Every message declares what it is — a versioned identifier backed by a JSON Schema:

{
  "stype": "org.calendar.Event.v1",
  "payload": { "title": "Meeting", "start": "2025-01-15T10:00:00Z", "end": "..." },
  "sem_hash": "blake3:7f2a...",
  "provenance": { "agent_id": "scheduler", "intent": "create-event" }
}

If the payload doesn't match the contract, it's rejected before reaching the server.

2. Quality Measurement

Six metrics you can mix and match into profiles:

Metric What it answers
Schema Fidelity Does the payload match the contract?
Instruction Compliance Were the constraints followed?
Groundedness Are claims backed by sources?
Determinism Is the output stable across runs?
Ontology Adherence Are domain rules respected?
Tool Outcome Did the side effects match expectations?

Use qom-basic while developing. Switch to qom-strict-argcheck for production. Or define your own.

3. No Code Changes Required

MPL runs as a proxy alongside your existing setup:

Agent  ──▶  MPL Proxy  ──▶  MCP/A2A Server
              │
              ├── Validates contracts
              ├── Measures quality
              ├── Applies policies
              └── Records everything

Start in transparent mode (observe only), graduate to strict (enforce) when you're ready.

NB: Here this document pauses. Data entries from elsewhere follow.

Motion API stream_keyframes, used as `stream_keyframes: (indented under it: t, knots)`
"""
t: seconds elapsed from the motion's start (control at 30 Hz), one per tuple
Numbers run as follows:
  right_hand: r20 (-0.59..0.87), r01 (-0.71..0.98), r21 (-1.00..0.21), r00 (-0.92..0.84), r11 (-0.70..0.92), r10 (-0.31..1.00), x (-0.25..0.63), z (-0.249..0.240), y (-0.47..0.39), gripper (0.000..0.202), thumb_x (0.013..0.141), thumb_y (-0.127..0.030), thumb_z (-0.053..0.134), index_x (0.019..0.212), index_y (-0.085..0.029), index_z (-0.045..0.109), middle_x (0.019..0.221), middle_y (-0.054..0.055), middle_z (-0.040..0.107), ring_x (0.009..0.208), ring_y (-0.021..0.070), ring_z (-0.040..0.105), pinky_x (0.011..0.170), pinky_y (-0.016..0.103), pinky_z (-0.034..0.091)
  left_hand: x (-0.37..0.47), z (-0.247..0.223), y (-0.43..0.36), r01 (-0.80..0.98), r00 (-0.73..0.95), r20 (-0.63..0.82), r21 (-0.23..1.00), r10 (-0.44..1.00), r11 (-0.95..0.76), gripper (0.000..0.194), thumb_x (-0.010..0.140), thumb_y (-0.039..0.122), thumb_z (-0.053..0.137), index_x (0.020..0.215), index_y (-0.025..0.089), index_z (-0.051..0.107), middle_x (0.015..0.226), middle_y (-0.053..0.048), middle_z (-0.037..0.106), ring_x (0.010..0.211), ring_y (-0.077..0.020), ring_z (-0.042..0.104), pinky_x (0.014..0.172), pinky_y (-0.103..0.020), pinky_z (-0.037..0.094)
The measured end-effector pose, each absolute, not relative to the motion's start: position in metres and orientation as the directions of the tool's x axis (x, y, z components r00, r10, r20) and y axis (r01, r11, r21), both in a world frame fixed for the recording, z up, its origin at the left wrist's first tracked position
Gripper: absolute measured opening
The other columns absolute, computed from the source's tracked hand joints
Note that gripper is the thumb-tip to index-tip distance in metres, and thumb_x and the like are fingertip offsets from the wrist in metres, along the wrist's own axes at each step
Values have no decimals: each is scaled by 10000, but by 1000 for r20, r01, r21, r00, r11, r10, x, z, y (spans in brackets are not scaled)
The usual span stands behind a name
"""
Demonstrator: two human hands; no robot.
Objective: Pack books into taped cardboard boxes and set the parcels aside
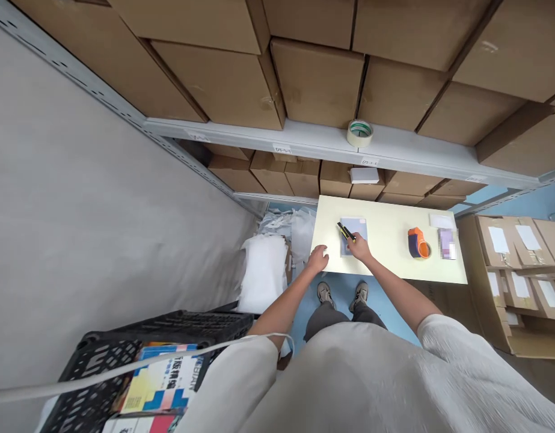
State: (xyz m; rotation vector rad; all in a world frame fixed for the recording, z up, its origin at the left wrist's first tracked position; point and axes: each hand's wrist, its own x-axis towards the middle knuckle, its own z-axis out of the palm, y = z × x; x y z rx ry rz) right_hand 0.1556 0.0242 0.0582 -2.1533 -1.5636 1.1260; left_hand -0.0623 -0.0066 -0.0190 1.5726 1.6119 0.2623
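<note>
In the head view, my right hand [359, 247] is closed around a black and yellow box cutter [346, 231], whose front end points up and to the left. The cutter is over a flat blue-grey packet [354, 225] on the pale table [385, 225]; a small pale label shows at the packet's upper right. My left hand [318, 259] is at the table's left front edge, beside the packet. Its fingers are loosely curved and apart, with nothing visible between them.
An orange and dark tape dispenser [417, 242] and a purple packet [447, 243] lie on the table's right side. Cardboard boxes [317, 81] fill the shelves, where a tape roll [359, 133] sits. White sheets [262, 270] and a black crate [97, 361] are at left; open cartons [514, 240] stand right.
</note>
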Motion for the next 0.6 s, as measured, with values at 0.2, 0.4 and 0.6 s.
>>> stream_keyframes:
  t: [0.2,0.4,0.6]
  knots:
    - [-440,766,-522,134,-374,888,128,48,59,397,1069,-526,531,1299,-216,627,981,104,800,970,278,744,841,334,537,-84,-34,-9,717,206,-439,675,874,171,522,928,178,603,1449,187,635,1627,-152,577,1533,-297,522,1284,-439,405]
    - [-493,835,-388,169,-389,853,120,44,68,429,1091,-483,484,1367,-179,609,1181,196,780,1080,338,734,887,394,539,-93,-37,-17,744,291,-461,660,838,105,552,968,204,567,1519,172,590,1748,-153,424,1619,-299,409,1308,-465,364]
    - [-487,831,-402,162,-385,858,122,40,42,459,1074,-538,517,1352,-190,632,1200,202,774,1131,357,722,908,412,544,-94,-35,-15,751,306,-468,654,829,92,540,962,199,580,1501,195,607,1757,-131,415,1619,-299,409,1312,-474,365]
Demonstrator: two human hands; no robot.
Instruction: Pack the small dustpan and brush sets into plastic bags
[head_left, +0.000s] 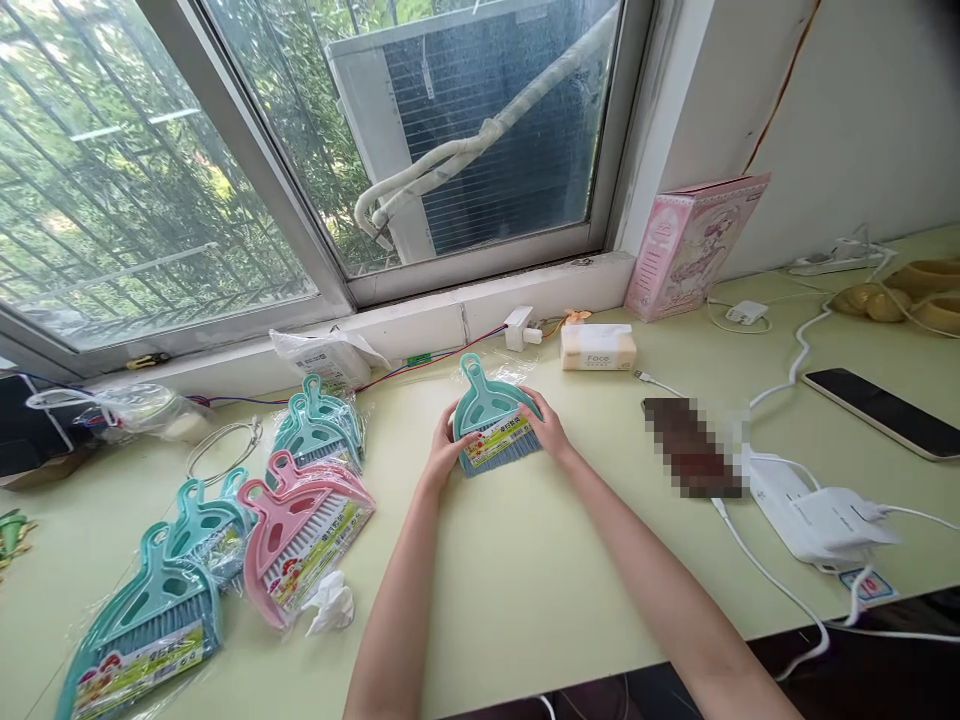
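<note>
Bare forearms (645,560) stretch over a counter (510,590), left hand (445,452) and right hand (549,426) curled around opposite edges of a teal dustpan set (495,412), right of pink dustpan sets (304,535).

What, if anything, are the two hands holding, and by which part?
A teal dustpan-and-brush set, held by its opposite side edges: left hand on one, right hand on the other, thumbs on the front.
</note>
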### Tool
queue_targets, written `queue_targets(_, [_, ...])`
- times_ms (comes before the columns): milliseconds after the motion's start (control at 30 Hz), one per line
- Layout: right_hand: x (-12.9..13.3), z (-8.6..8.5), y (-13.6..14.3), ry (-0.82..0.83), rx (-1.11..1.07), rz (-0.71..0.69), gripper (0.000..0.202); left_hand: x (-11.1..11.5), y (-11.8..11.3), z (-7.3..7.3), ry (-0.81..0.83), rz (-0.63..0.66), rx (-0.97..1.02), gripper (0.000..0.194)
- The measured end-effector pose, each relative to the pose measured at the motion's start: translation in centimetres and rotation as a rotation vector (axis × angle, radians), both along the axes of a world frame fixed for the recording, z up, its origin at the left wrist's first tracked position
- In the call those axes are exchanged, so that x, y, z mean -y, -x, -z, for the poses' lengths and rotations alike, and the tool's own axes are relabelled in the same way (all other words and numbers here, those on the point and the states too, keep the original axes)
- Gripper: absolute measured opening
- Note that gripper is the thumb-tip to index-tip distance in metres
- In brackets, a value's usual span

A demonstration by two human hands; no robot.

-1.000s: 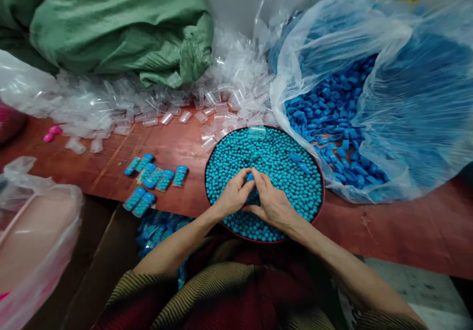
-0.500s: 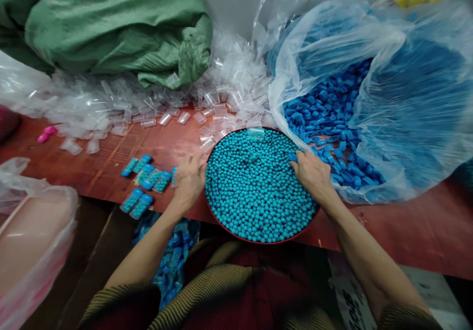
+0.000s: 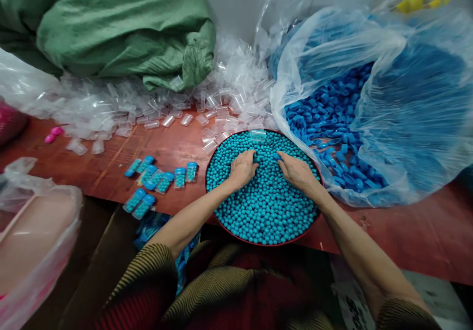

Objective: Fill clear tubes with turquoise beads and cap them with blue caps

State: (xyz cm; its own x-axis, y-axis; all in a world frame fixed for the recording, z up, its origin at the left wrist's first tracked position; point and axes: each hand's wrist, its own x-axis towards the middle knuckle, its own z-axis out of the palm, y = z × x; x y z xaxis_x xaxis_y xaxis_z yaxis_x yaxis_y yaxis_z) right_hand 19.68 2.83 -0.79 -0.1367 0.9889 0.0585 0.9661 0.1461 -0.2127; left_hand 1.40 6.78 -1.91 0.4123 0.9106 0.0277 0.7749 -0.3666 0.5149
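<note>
A round red-rimmed tray (image 3: 247, 242) full of small turquoise beads (image 3: 264, 212) sits at the table's front edge. Over the beads, my left hand (image 3: 243, 168) is curved, thumb and fingers apart, with nothing visible in it. My right hand (image 3: 297, 171) pinches a blue cap (image 3: 277, 156) above the tray's right half. Just beyond my fingers, a clear plastic container (image 3: 257, 135) lies on the beads at the far rim. Left of the tray, a blue-capped container (image 3: 191, 171) filled with beads stands beside a similar one (image 3: 180, 177).
Several more filled containers (image 3: 148, 177) lie farther left. Loose clear containers (image 3: 99, 106) are heaped along the back, partly under a green sack (image 3: 125, 29). On the right, a translucent bag (image 3: 417, 108) spills blue caps (image 3: 330, 108). A plastic-lined pink bin (image 3: 33, 236) stands lower left.
My left hand has moved right, from beside the filled containers to above the beads. My right hand has shifted slightly inward with the blue cap.
</note>
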Motion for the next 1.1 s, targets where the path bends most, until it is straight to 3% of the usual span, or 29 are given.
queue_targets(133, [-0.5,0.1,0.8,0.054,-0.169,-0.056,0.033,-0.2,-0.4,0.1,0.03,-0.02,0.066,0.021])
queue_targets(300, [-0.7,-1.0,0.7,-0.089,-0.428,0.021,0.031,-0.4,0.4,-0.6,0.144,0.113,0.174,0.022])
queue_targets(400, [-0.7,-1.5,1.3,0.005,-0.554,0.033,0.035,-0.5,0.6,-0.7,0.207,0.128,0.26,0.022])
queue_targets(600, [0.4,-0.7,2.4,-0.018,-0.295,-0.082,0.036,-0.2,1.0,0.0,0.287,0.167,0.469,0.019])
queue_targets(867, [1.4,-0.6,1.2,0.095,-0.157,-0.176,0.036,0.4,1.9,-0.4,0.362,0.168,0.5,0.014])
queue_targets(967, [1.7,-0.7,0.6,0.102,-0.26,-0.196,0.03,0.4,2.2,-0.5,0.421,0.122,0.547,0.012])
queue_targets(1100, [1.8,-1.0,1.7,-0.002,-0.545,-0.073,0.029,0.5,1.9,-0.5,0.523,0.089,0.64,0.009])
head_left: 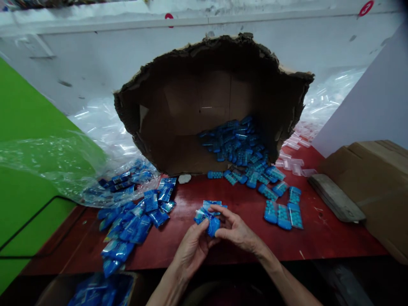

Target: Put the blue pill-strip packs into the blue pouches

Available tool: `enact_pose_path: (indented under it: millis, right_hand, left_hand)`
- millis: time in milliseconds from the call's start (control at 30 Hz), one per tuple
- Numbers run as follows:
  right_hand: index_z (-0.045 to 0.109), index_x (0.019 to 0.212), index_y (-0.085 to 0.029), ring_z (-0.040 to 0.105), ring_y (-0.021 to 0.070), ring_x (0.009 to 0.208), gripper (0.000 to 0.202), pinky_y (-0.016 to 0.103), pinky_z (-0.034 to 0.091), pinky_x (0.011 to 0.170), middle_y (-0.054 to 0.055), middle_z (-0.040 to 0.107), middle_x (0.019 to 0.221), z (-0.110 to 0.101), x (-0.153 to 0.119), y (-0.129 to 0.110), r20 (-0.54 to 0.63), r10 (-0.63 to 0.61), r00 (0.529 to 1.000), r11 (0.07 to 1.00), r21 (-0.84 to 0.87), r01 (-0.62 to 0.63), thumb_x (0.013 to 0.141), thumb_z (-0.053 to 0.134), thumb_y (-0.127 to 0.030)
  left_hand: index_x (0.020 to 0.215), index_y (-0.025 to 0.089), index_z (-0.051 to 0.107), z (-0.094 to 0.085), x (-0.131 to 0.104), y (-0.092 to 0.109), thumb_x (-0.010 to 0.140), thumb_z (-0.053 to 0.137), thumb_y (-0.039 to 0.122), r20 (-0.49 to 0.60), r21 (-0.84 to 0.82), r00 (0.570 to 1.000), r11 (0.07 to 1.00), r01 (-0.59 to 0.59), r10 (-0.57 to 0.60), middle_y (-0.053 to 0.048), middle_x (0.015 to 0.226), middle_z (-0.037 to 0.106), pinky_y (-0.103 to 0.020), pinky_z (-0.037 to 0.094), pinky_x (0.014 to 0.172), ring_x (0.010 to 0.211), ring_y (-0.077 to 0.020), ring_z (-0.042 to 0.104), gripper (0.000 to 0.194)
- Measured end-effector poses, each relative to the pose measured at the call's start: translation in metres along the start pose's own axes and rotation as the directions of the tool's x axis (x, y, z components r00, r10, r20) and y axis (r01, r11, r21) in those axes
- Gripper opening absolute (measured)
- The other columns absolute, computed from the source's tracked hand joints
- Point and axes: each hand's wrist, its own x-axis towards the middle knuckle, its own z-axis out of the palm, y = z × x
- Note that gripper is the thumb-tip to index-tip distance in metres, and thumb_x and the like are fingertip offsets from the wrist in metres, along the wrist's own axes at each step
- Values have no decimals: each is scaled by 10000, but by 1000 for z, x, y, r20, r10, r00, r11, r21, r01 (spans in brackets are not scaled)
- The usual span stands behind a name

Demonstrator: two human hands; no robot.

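Note:
My left hand is closed on a small blue packet, with the thumb on top of it. From the other side, my right hand grips the same packet between thumb and fingers. Whether something sits inside it is hidden. Just behind lies another blue piece on the red table. Glossy blue printed packets are heaped to the left. To the right lie small clear cases with blue ends and blue beads inside, some side by side.
A torn-open cardboard box holds a pile of the blue cases. Clear plastic film hangs at left. Empty clear cases and a closed carton are at right. Below the front edge, a box holds blue packets.

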Motion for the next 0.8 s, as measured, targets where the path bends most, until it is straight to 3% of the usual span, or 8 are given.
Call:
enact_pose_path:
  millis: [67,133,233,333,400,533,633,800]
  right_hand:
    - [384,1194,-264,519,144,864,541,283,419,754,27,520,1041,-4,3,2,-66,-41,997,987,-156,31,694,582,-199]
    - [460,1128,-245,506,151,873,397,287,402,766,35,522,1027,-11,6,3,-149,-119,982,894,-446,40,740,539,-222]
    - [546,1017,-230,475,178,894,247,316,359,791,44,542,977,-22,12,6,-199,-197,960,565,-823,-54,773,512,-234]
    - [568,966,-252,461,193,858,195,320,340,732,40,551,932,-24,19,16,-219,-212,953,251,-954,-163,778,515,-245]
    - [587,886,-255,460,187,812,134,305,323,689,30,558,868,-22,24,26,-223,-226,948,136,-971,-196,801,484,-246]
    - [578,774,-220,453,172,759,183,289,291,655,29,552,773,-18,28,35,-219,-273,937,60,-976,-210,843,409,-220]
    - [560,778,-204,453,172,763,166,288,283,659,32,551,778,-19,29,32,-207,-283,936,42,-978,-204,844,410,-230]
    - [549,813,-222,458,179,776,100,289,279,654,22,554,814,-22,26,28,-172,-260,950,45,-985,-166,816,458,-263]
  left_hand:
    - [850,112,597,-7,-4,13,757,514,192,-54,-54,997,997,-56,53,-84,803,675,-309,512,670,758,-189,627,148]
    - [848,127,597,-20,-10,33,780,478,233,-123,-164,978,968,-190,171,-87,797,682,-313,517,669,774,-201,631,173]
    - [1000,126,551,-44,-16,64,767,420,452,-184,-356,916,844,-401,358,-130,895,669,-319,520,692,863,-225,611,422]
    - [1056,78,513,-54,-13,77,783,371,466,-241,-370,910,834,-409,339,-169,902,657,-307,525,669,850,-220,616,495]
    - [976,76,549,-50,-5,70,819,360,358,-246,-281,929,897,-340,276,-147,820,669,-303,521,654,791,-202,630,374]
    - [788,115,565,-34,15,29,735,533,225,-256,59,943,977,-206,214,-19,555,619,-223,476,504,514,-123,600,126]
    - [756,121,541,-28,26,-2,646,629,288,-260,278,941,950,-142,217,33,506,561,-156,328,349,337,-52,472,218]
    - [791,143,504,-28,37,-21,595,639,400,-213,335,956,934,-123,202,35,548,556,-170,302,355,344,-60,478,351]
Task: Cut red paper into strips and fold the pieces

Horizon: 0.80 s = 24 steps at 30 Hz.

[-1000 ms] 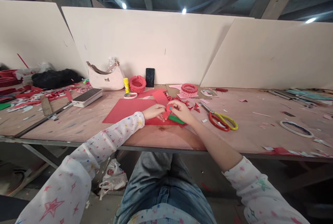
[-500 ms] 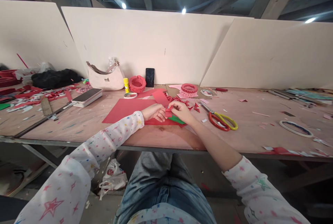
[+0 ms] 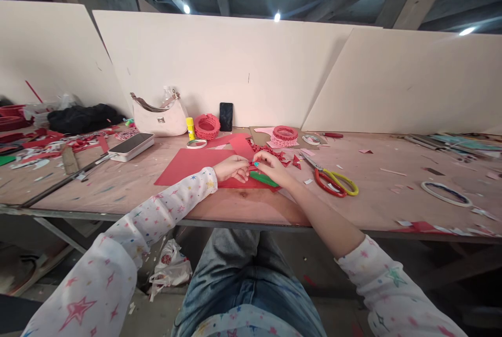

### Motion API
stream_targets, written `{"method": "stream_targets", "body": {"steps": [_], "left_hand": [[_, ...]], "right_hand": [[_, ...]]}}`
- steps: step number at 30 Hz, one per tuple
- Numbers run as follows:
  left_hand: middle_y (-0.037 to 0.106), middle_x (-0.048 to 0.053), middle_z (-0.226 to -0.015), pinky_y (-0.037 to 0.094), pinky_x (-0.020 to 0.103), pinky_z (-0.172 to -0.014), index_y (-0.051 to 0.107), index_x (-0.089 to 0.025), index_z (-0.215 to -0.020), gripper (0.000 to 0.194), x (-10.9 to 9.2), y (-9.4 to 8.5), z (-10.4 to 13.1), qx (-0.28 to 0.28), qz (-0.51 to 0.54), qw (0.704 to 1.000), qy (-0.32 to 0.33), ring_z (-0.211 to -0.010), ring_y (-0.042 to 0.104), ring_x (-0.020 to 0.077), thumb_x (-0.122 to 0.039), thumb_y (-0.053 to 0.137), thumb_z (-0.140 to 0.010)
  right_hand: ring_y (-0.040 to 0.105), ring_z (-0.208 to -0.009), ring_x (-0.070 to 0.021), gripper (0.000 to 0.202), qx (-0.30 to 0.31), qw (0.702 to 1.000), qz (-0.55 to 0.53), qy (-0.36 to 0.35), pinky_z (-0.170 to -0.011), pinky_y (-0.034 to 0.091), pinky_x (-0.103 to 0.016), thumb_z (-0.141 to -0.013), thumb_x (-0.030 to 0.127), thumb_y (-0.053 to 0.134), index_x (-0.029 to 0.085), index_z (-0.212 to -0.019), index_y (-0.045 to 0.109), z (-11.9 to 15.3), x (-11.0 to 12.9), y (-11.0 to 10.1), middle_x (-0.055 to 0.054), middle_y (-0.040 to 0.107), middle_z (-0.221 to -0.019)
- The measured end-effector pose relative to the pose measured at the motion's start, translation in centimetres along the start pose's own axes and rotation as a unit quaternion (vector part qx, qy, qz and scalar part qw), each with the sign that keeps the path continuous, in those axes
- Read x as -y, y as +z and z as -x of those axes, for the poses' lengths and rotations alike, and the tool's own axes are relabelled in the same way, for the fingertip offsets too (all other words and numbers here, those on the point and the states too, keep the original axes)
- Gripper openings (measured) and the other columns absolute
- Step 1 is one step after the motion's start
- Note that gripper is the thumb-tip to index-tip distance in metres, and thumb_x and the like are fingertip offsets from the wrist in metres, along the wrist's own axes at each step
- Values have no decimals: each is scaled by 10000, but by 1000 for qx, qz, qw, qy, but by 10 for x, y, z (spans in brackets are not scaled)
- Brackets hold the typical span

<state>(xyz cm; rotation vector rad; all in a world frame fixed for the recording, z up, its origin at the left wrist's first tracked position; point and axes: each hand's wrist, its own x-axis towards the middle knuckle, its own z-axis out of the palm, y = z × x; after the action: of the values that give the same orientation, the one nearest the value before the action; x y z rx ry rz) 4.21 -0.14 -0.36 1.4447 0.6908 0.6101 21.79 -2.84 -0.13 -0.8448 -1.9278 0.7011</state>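
Note:
Over a sheet of red paper point(image 3: 188, 165) my two hands meet, fingertips almost touching. My left hand point(image 3: 231, 169) is closed in a pinch on a small folded piece of red paper point(image 3: 251, 167), mostly hidden by the fingers. From the other side my right hand point(image 3: 272, 165) pinches the same piece between thumb and forefinger. Beneath the right hand lies a green comb-like tool point(image 3: 263, 178) with a toothed edge. Several small folded red pieces point(image 3: 297, 161) are heaped just behind my hands.
Scissors point(image 3: 333, 180) with red and yellow handles lie to the right. Behind are a pink paper ring stack point(image 3: 285, 136), a red ring stack point(image 3: 207, 126), a glue stick point(image 3: 190, 128), a phone point(image 3: 226, 116) and a handbag point(image 3: 160, 115). Tape rolls point(image 3: 446, 194) lie about.
The small red piece has been folded or turned and shows less between my fingers. My right fingertips have shifted slightly; both arms stay in place.

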Motion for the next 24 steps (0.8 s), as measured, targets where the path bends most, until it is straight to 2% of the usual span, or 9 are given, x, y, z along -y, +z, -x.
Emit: {"method": "stream_targets", "body": {"steps": [3, 12, 17, 24], "left_hand": [[557, -3, -571, 492, 225, -502, 502, -118, -737, 280, 1, -1, -1, -3, -8, 1000, 2, -496, 588, 109, -372, 620, -717], [567, 12, -542, 504, 262, -519, 477, -124, -688, 326, -1, -1, 1, -19, 11, 1000, -1, -495, 590, 129, -407, 637, -694], [582, 8, -551, 501, 252, -516, 494, -127, -723, 311, -2, -3, 3, -8, -9, 1000, -4, -499, 594, 127, -398, 644, -698], [587, 5, -588, 502, 234, -542, 494, -123, -654, 309, -4, -5, 2, 2, -80, 997, 3, -503, 588, 98, -399, 609, -734]], "right_hand": [[472, -661, -119, 52, 3, 1000, -12, 16, -589, 382, -245, -736, 216, 489, 185, -778, 494, 0, 1, 0, 7, 490, -758], [495, -532, -103, 82, 24, 994, -95, 51, -528, 400, -244, -708, 220, 541, 190, -773, 502, -3, -7, 0, 33, 503, -656], [511, -538, -111, 86, 39, 995, -76, 52, -535, 407, -247, -713, 222, 529, 187, -792, 526, -2, -6, -2, 31, 516, -636], [511, -544, -107, 80, 47, 995, -67, 49, -545, 411, -246, -723, 232, 525, 184, -787, 525, -2, -4, -3, 27, 528, -653]]}}
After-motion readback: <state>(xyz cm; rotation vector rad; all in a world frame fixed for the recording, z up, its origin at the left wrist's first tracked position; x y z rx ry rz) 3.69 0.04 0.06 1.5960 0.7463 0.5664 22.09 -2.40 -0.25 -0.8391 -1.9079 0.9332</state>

4. Compliance You Can Point To

Every message through MPL carries a BLAKE3 hash (tamper detection), provenance metadata (who did what), and a quality report (did it meet thresholds). These map to:

Requirement What MPL provides
Tamper-evident records (SOX) Cryptographic hash on every payload
Data handling proof (GDPR) Consent references + policy enforcement
Accuracy controls (HIPAA) Quality thresholds on clinical outputs
Transparency (EU AI Act) Quality scores + full provenance chain

Documentation

Full docs at skelf-research.github.io/mpl

I want to... Start here
Get running quickly Quick Start
Understand the architecture How It Works
Follow a tutorial end-to-end Guides
Create my own contracts Custom SType Tutorial
Look up SDK methods Python / TypeScript
Deploy to Kubernetes Deployment
Understand the compliance story Security & Compliance

Status

Phase What's in it
Phase 1 — Complete Core protocol, Python SDK, Sidecar Proxy, Schema Registry
Phase 2 — Complete TypeScript SDK, Registry API, Helm Chart, Policy Engine
Phase 3 — In Progress Conformance suite, A2A hardening, Production readiness

Repository

crates/mpl-protocol/    Core protocol (Rust)
crates/mpl-proxy/       Sidecar proxy
crates/mplx/            CLI tooling
python/                 Python SDK
typescript/             TypeScript SDK
registry/stypes/        Pre-built contract definitions
helm/mpl-proxy/         Kubernetes Helm chart
examples/               Tutorials and demos
documentation/          Documentation site (MkDocs)

Contributing

See the Contributing Guide for development setup and workflow.

License

MIT — Open an issue if you have questions.